> [Task prompt]: A line belongs in the answer if it contains "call"; copy every such line from the entries below.

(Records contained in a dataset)
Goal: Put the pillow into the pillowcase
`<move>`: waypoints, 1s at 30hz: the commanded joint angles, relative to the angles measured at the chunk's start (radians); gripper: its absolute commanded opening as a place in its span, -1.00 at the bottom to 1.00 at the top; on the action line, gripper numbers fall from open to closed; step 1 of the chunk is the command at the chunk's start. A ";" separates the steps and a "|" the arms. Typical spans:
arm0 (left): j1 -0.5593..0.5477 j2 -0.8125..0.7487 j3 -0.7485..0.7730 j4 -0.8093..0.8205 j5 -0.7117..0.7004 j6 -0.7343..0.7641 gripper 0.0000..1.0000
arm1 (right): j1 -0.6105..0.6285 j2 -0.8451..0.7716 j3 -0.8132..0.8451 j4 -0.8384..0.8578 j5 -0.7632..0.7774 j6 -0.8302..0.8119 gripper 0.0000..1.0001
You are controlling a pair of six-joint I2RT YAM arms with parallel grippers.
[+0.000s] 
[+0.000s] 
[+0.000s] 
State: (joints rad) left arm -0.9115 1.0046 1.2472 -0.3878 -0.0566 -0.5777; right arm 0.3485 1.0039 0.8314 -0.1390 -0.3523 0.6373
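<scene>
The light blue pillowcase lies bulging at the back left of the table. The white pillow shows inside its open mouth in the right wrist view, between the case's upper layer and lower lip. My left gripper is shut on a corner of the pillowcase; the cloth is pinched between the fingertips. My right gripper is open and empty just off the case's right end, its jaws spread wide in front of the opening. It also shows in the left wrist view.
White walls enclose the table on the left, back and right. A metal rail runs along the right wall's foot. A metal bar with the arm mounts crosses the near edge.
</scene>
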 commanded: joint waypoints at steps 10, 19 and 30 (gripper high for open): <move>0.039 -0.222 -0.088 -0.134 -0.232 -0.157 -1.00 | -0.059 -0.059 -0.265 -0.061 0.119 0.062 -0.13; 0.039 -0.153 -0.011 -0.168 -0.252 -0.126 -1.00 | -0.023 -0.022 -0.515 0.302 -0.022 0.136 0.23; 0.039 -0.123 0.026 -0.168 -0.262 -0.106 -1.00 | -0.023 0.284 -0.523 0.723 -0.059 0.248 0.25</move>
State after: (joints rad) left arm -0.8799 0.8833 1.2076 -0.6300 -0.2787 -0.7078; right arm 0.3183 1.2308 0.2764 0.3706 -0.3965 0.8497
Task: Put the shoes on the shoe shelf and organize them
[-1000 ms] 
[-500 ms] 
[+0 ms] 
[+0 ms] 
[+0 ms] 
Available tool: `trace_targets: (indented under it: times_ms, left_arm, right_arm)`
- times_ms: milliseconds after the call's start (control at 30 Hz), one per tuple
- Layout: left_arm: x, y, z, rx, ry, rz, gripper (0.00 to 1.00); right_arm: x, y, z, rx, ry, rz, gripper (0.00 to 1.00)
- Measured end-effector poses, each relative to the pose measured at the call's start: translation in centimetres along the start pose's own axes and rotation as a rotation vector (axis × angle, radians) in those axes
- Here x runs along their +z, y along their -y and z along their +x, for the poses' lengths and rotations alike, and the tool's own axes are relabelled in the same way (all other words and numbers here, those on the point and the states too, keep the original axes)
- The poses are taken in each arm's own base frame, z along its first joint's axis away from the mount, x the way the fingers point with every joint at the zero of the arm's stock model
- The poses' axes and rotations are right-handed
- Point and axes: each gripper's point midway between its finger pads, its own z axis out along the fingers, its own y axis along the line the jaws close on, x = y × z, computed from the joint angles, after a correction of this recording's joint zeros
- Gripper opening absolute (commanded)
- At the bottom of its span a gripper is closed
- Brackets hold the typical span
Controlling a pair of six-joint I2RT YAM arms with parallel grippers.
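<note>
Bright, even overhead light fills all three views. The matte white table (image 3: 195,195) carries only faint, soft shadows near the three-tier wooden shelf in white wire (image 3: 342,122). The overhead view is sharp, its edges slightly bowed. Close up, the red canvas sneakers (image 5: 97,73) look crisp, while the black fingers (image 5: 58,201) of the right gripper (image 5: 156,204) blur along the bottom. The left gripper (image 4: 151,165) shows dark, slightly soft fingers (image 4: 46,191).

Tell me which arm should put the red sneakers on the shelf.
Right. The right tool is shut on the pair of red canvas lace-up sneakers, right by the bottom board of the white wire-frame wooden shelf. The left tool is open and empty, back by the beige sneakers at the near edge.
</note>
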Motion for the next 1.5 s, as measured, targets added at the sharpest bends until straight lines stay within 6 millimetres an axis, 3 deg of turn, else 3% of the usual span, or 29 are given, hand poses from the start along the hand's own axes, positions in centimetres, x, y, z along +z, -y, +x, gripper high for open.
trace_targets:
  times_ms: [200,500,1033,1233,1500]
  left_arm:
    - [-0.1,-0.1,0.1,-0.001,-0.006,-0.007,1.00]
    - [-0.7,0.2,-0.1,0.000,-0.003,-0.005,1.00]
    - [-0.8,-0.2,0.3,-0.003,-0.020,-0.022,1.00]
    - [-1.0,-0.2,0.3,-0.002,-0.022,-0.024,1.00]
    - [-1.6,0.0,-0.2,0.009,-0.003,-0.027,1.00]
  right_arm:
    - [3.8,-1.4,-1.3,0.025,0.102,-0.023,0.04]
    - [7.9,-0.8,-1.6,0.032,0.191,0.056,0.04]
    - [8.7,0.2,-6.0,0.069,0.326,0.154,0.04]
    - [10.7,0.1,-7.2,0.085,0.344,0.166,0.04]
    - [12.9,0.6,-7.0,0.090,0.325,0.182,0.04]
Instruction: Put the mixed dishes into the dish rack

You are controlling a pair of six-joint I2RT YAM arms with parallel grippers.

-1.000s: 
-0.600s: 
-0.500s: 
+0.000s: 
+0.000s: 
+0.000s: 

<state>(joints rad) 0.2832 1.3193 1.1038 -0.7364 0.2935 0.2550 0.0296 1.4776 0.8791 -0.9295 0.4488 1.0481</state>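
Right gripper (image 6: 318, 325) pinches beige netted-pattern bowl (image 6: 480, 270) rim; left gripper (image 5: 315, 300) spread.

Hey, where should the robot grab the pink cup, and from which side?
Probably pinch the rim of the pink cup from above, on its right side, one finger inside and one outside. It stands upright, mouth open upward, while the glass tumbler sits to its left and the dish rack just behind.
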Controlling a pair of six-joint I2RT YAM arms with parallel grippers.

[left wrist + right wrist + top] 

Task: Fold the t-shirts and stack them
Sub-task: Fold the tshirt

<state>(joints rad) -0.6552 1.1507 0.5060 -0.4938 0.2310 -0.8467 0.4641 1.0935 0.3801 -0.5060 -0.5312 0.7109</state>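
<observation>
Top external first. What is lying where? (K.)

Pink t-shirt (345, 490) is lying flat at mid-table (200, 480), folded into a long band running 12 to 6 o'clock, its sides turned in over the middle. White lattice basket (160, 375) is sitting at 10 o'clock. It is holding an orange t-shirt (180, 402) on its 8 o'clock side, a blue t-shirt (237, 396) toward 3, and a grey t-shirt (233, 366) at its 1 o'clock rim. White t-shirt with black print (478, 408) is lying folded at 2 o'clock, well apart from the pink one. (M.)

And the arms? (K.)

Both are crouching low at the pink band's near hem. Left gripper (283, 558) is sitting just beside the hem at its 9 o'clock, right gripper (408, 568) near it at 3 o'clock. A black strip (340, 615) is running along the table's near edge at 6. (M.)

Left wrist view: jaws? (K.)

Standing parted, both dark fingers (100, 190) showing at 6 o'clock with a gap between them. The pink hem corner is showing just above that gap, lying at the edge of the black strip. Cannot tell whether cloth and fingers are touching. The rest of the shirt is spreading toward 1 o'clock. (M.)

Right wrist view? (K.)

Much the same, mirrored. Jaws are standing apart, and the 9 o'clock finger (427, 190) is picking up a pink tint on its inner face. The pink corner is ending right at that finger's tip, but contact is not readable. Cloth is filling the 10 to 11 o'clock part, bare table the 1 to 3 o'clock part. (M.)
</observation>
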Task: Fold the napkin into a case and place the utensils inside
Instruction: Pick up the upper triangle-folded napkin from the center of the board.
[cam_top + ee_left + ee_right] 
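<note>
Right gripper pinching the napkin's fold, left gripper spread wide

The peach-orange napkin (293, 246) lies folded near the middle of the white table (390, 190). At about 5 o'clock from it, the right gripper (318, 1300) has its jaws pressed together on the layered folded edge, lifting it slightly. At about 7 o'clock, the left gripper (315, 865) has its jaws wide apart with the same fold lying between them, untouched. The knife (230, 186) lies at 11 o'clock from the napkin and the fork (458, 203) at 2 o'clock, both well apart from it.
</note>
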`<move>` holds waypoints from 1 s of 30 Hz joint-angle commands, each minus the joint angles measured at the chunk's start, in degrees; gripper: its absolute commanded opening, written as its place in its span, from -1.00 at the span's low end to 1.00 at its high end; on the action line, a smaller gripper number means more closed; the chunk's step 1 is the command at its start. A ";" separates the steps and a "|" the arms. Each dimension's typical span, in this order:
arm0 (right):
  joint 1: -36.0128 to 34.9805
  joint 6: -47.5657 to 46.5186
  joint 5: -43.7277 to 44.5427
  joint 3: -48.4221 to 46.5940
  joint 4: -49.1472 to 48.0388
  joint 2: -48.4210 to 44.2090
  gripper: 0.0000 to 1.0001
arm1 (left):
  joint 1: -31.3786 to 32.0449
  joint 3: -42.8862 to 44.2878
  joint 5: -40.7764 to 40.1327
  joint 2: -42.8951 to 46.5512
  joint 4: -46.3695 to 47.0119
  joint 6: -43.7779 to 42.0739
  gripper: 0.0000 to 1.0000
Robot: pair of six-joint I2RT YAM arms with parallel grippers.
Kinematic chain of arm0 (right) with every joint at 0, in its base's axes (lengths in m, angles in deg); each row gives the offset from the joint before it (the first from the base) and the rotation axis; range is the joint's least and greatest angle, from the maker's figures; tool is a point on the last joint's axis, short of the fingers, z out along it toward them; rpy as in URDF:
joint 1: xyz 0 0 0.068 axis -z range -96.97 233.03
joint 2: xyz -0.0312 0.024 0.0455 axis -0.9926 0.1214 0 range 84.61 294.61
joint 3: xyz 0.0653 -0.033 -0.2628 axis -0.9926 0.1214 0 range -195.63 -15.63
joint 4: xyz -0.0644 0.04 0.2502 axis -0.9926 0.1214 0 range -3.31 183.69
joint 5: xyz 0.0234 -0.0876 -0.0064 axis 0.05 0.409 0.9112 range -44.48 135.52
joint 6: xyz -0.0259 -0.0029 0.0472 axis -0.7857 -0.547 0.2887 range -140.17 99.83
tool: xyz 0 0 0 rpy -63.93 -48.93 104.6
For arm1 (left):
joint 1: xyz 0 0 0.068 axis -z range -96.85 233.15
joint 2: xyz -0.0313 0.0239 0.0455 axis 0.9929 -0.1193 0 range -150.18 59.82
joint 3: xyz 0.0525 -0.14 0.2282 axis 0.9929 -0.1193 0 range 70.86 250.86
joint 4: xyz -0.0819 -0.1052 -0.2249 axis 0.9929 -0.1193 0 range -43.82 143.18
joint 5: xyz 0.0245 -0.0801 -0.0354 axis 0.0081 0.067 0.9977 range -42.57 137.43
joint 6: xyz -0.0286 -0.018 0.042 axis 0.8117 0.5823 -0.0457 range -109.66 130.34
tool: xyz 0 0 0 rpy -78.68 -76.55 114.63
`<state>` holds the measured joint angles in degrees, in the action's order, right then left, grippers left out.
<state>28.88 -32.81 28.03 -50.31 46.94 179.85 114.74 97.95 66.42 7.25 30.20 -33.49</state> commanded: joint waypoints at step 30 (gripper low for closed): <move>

> [Task response]:
- times_ms: milliseconds after the call's start (control at 30 Hz), one per tuple
- Measured end-effector poses, each relative to the pose measured at the call's start: translation in centimetres along the start pose's own axes and rotation as a rotation vector (axis × angle, radians) in those axes

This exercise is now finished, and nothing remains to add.